WiFi radios are far from a new thing, and they’re actually getting pretty good as time moves on. The latest one that I’ve tested is a device from a company called Grace that features dedicated controls for your Pandora pleasure, on top of many more features. You can program favorites, catch the weather and even add terrestrial radio stations that have online streams.
Sound quality is passable, though far from the best that I’ve heard out of a desktop system. If you’re looking for massive, room-filling sound, this isn’t your radio. If you want a solid piece to set on your desk or the kitchen counter, read on.
First off, it’s worth mentioning that the Grace radio’s interface is clunky.
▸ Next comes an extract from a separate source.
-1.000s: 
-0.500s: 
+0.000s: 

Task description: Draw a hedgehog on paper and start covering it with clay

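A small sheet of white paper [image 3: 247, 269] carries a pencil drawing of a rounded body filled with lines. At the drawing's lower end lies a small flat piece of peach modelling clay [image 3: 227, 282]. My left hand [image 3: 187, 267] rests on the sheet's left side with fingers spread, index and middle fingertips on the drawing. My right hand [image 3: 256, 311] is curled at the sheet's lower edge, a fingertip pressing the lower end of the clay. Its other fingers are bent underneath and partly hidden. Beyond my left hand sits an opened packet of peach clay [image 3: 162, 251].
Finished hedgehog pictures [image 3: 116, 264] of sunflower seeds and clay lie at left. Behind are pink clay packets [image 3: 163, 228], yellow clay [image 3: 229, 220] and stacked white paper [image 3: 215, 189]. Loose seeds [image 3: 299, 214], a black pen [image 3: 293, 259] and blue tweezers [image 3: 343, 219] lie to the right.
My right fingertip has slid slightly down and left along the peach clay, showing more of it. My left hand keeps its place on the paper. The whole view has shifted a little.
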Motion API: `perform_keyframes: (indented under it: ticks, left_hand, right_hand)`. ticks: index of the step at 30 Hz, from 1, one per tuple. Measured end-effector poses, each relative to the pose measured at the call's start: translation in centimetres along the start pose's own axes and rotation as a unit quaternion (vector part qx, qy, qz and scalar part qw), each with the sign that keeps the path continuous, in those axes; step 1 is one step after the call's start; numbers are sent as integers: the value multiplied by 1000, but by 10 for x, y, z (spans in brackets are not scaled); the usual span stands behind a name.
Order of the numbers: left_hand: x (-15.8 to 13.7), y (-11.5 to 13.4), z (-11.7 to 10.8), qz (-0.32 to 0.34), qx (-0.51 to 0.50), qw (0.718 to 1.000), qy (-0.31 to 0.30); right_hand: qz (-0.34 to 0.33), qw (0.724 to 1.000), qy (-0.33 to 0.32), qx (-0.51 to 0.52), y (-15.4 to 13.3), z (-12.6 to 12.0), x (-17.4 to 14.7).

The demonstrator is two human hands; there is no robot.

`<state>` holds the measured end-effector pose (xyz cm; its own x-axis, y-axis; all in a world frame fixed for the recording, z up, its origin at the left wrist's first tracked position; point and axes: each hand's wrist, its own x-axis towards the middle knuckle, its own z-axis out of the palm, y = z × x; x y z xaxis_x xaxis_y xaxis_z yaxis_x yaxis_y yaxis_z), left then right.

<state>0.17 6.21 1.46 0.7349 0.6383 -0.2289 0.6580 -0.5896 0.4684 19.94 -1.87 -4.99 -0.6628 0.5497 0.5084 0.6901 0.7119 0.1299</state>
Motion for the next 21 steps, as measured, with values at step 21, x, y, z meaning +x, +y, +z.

Firing it up, you’re asked to enter your WiFi network and the corresponding network key. Have a 28-character key? You’re going to hate the fact that you have to scroll through a menu that reads like this:
Painful scrolling aside, once you’ve set up your key, you shouldn’t have to do it again.
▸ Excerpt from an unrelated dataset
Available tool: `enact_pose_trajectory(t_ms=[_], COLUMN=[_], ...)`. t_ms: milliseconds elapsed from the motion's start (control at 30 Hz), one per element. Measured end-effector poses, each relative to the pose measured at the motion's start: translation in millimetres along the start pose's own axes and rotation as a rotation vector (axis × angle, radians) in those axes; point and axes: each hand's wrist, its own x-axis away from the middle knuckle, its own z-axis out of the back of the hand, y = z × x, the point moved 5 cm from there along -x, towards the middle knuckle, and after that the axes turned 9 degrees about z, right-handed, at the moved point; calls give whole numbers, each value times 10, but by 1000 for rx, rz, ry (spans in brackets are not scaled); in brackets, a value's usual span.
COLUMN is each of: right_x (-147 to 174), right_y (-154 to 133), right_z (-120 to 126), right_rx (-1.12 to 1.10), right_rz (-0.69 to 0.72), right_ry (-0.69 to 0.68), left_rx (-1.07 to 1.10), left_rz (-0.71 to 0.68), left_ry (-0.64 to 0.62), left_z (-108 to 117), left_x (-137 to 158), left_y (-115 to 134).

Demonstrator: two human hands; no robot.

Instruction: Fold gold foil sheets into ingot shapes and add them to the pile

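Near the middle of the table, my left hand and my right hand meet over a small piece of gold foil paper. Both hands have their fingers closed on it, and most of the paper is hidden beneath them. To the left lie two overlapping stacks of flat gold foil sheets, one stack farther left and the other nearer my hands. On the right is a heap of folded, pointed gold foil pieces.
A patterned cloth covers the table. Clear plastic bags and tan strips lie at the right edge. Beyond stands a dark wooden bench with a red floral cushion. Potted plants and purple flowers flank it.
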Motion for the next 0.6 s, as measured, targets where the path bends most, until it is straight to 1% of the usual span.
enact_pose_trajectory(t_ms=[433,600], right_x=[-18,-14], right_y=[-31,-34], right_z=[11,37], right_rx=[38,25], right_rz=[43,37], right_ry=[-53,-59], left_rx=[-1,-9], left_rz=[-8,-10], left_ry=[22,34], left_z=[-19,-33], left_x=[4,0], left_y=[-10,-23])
The menu system is somewhat equally as unnerving. Again, you have to use a scroll wheel to sort through the options, then press it to select them. Though the internal system of the Grace does an admirable job with searches, it’s not perfect. If you really want to program some favorite stations, there’s a better way.
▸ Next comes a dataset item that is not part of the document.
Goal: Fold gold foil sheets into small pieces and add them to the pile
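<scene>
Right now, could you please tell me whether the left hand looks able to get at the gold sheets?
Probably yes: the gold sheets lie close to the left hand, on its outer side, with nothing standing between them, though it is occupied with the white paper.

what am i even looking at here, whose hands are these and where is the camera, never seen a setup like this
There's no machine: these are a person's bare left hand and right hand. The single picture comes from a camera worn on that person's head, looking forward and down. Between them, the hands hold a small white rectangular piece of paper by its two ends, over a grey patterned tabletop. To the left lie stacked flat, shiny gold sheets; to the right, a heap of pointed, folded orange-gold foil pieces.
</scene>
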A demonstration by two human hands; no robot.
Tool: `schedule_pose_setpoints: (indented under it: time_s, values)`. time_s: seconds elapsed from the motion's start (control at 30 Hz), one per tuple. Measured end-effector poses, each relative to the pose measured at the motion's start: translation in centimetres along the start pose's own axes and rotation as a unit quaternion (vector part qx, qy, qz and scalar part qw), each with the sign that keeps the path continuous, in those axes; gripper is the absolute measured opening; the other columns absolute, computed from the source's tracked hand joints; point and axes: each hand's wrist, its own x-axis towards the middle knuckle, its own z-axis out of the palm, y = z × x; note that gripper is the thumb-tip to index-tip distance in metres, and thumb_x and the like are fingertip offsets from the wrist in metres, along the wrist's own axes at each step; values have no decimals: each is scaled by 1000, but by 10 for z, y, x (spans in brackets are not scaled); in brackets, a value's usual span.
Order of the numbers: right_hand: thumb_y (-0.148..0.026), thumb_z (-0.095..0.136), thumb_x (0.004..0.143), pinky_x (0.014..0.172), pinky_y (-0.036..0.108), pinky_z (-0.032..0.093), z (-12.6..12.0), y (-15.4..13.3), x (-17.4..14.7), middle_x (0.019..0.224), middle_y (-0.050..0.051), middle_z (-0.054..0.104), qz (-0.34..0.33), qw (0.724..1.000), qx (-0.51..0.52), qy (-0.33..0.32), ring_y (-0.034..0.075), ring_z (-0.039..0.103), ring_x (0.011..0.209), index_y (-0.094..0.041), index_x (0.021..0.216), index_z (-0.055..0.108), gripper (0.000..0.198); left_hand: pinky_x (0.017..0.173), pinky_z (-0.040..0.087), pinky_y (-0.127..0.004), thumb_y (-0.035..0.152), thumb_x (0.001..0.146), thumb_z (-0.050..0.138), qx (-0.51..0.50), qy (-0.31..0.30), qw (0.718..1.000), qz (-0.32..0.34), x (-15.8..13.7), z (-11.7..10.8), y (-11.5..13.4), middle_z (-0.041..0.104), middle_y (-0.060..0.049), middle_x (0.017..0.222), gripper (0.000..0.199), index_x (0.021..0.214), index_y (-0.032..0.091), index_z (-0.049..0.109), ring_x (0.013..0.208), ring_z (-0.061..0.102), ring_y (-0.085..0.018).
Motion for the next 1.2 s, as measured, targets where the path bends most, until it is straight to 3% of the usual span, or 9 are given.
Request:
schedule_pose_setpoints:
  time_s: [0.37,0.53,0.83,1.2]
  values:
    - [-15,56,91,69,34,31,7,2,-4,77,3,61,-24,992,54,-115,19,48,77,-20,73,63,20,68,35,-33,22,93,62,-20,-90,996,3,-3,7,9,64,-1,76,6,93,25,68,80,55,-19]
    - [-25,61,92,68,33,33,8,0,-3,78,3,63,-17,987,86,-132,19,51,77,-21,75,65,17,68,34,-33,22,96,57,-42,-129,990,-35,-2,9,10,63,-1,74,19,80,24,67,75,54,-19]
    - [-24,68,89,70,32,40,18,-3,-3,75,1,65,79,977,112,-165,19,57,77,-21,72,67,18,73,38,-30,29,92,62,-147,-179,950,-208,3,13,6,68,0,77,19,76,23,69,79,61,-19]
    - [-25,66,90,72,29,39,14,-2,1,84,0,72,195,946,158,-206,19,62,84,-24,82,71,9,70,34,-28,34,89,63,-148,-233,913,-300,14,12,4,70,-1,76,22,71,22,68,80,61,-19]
Heading to the Grace-branded page from Reciva will allow you to register your radio, then add stations via a computer interface. That interface isn’t great, but it’s far better than doing so via a scroll wheel.
After you’ve gone through the somewhat odd process of adding in your streams, life should be pretty grand. The Grace does a great job of finding other stations, based on your search preferences. It also has a handy integration with Live365, Rhapsody, mp3Tunes, Aupeo and Sirius. You can even choose to listen to podcasts on the radio, if you’d like.
Of course, the bigger story is Pandora.
The radio’s Pandora integration is really very good. You’ll need to set it up via the above-stated website, but once you have, you’re able to pull in your Pandora stations, create new ones and thumbs up or thumbs down a song. Really dislike it? Just skip it with a dedicated button.
There’s a remote control included. It’s probably not the worst one you’ve ever used, but it’s likely not the best. Its off-axis ability is fair, at best, and the buttons are a bit difficult to push. Beyond that, though, it’s at least good enough to use at your desk, while the radio is on the other side of the room.
I have a couple of other, rather minor complaints. I’d love to have seen a battery option, so I could take the thing out on my deck. Instead, I just have a fairly blank panel in the back with a power adapter and auxiliary output connection.
The interface needs some serious work. Though they’re probably not going to change the scroll wheel, I’d sure like to have seen a small touch screen. It would have made things considerably easier. Granted, it also would have increased the price, and that price is a selling point for the Grace.
MSRP for this model is listed at $169. For that price, I’d want the touch screen. Knock $30 off of that and I’ll make due with a somewhat less classy interface. The good news? That’s exactly what has happened. You can pick up this model on Amazon for just shy of $130, making it nearly a bargain.